/ulpsi

Primary LanguageRustMIT LicenseMIT

Unbalanced labelled (private) set intersection (ulpsi)

This repository implements "unbalanced labelled private set intersection" where client's set stays private and server's set is public and client's set is way smaller than server's set. Moreover, instead of returning boolean flag indicating items at intersection, server returns labels corresponding to items at intersection. Implementation is based on protocol introduced in https://github.com/microsoft/APSI without privacy of server's set.

For now query parameters are fixed. Both item and its corresponding label should be of size 256 bits and client's set may contain upto 4096 items. Server's set can be arbitrarily large.

The implementation is not optimised for memory nor for performance and was only intended to test the client-server communication cost. If either memory and performance seem to be bottleneck, they can be improved upon.

Checkout notes for implementation details.

Run

Note Protoc compiler >= 23.4 is required. You can install it from here. Alternatively, if you are on linux then try running the following script.

First cd into ./server and run setup with desired server's set size.

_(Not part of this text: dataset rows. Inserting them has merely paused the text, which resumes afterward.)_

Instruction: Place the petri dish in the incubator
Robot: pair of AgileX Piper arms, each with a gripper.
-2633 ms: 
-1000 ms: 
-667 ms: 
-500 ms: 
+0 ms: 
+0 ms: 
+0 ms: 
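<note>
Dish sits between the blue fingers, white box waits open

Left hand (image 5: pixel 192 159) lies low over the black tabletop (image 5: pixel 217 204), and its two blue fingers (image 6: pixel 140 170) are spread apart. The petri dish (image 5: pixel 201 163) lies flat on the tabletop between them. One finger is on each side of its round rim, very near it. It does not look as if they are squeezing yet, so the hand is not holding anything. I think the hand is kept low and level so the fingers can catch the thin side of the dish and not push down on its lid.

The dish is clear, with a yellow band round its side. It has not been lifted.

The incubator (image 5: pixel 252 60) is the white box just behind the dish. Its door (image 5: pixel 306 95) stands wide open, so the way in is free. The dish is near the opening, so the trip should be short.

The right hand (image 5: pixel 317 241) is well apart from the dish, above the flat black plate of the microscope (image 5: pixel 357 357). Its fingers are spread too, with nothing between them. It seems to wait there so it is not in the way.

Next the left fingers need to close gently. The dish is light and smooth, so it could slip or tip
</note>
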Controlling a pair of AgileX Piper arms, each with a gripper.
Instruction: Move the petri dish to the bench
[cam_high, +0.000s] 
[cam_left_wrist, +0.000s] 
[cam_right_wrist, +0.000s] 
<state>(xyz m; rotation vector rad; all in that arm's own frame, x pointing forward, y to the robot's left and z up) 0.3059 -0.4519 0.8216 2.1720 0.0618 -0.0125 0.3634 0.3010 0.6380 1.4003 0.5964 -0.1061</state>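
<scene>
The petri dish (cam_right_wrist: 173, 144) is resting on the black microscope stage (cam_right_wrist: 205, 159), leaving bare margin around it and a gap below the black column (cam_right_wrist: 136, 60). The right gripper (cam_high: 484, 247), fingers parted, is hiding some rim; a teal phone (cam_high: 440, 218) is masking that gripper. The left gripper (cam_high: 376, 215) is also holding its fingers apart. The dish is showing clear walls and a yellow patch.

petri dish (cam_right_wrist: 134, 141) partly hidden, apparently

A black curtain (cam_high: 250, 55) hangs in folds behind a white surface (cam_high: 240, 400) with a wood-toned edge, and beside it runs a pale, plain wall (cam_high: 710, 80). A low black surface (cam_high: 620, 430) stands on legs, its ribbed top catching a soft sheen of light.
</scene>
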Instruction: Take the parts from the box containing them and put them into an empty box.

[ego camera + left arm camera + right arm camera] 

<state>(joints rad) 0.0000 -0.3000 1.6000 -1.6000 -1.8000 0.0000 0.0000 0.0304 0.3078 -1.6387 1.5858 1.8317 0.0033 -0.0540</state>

For example, we run setup with 1M server set size.

export MIL=1000000
cargo run --release -- setup $MIL

Depending on the set size, setup might take anywhere between a few minutes to an hour.

After setting up the server, randomly generate client set. For example, with server set size set to 1000000, to randomly generate client set of size 4000 run the following:

cargo run --release -- gen-client-set $MIL 4000

This stores the client_set.bin file under ./../data/1000000

Finally, start the server. For example, if you ran setup for 1M then run the following:

cargo run --release -- setup $MIL

To test whether server returns corresponding labels to items in client set randomly generated above, switch to client directory. Then run

cargo run --release -- ./path/to/client_set.bin

If you ran gen-client-set for server set size 1M and client set 4000, as above, then set the path to ./../data/1000000/client_set.bin.

Note By default client set size defaults to max. capacity 4096. This is because other parameters are somewhat optimal when client set size is set to 4096. You may choose to decrease max. capacity of client set size by setting ht_size in PsiParams::default to some power of 2 >= 512. However, I should note that although this should reduce client-server and server-client communication cost, the costs will not be optimal. Most certainly the cost for smaller client set sizes can be reduced by brute forcing and finding optimal parameters.

Benchmarks

Machine Client set size Server set size Item size (bits) Label size (bits) Client upload cost (MB) Client download cost (MB) Server runtime (ms)
x2idn.16xlarge 512 10M 256 256 2.55 5.27 2566
x2idn.16xlarge 512 100M 256 256 2.55 44.83 16873
x2idn.16xlarge 512 300M 256 256 2.55 132.74 48922
Machine Client set size Server set size Item size (bits) Label size (bits) Client upload cost (MB) Client download cost (MB) Server runtime (ms)
x2idn.16xlarge 1024 10M 256 256 5.10 6.05 2897
x2idn.16xlarge 1024 100M 256 256 5.10 45.71 17450
x2idn.16xlarge 1024 300M 256 256 5.10 133.62 49256
Machine Client set size Server set size Item size (bits) Label size (bits) Client upload cost (MB) Client download cost (MB) Server runtime (ms)
x2idn.16xlarge 2048 10M 256 256 10.19 8.20 3764
x2idn.16xlarge 2048 100M 256 256 10.19 47.27 17717
x2idn.16xlarge 2048 100M 256 256 10.19 135.28 49617
Machine Client set size Server set size Item size (bits) Label size (bits) Client upload cost (MB) Client download cost (MB) Server runtime (ms)
x2idn.16xlarge 4000 10M 256 256 21 11.6 4798
x2idn.16xlarge 4000 16M 256 256 21 14.1 5906
x2idn.16xlarge 4000 100M 256 256 21 51.2 18881
x2idn.16xlarge 4000 200M 256 256 21 94.6 33976
x2idn.16xlarge 4000 300M 256 256 21 138.512 49806
x2idn.16xlarge 4000 500M 256 256 21 227 80676

Note Notice the oddity that only for server set size 10M, client download cost and server runtime gets worse as client set size increases. This is because, for benchmarks, we have re-used optimal parameters for client set size 4096 across all client set sizes.

To do's

  1. Reduce run-time memory by storing item_data and label_data of InnerBox as buffers instead of Array2<u32>.
  2. Replace prints logging.
  3. Enable updating server's set at run-time.